*** Data shown ***
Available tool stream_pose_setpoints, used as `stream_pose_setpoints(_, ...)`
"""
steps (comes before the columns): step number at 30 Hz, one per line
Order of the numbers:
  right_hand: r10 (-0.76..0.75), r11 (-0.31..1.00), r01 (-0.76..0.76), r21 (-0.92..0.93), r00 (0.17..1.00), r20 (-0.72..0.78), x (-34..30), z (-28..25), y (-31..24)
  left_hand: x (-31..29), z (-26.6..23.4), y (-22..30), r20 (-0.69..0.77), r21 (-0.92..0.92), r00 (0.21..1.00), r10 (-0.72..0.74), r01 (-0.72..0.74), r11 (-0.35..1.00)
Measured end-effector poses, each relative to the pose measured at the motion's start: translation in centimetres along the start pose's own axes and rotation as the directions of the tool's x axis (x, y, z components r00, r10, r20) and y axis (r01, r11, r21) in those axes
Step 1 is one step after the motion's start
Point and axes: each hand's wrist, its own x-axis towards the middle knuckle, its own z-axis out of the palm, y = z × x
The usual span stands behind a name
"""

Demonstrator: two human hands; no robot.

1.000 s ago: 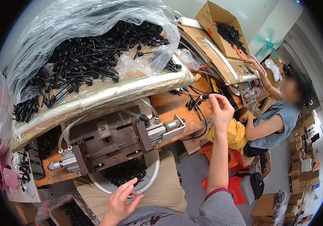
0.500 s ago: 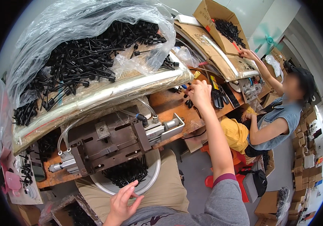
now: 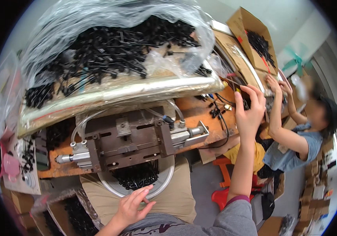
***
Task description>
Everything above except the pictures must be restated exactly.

Result of this task>
Available tool stream_pose_setpoints, used as `stream_pose_setpoints(_, ...)`
"""
steps (comes before the columns): step number at 30 Hz, one per line
Order of the numbers:
  right_hand: r10 (-0.76..0.75), r11 (-0.31..1.00), r01 (-0.76..0.76), r21 (-0.92..0.93), r00 (0.17..1.00), r20 (-0.72..0.78), x (-34..30), z (-28..25), y (-31..24)
  left_hand: x (-31..29), z (-26.6..23.4), y (-22..30), r20 (-0.69..0.77), r21 (-0.92..0.92), r00 (0.21..1.00), r10 (-0.72..0.74), r01 (-0.72..0.74), r11 (-0.35..1.00)
Measured end-effector poses, each relative to the pose measured at the motion's start: translation in centimetres along the start pose's own axes and rotation as the directions of the tool's x axis (x, y, z components r00, r10, r20) and y axis (r01, r11, r21) in those axes
Step 1 is one step after the motion's start
Point and axes: each hand's wrist, its own x-axis towards the middle knuckle, its own z-axis out of the palm, y = z × x
The usual span stands behind a name
"""

Demonstrator: two human hands; no robot.

1.000 s ago: 
0.500 s ago: 
now: 

The response is now finished.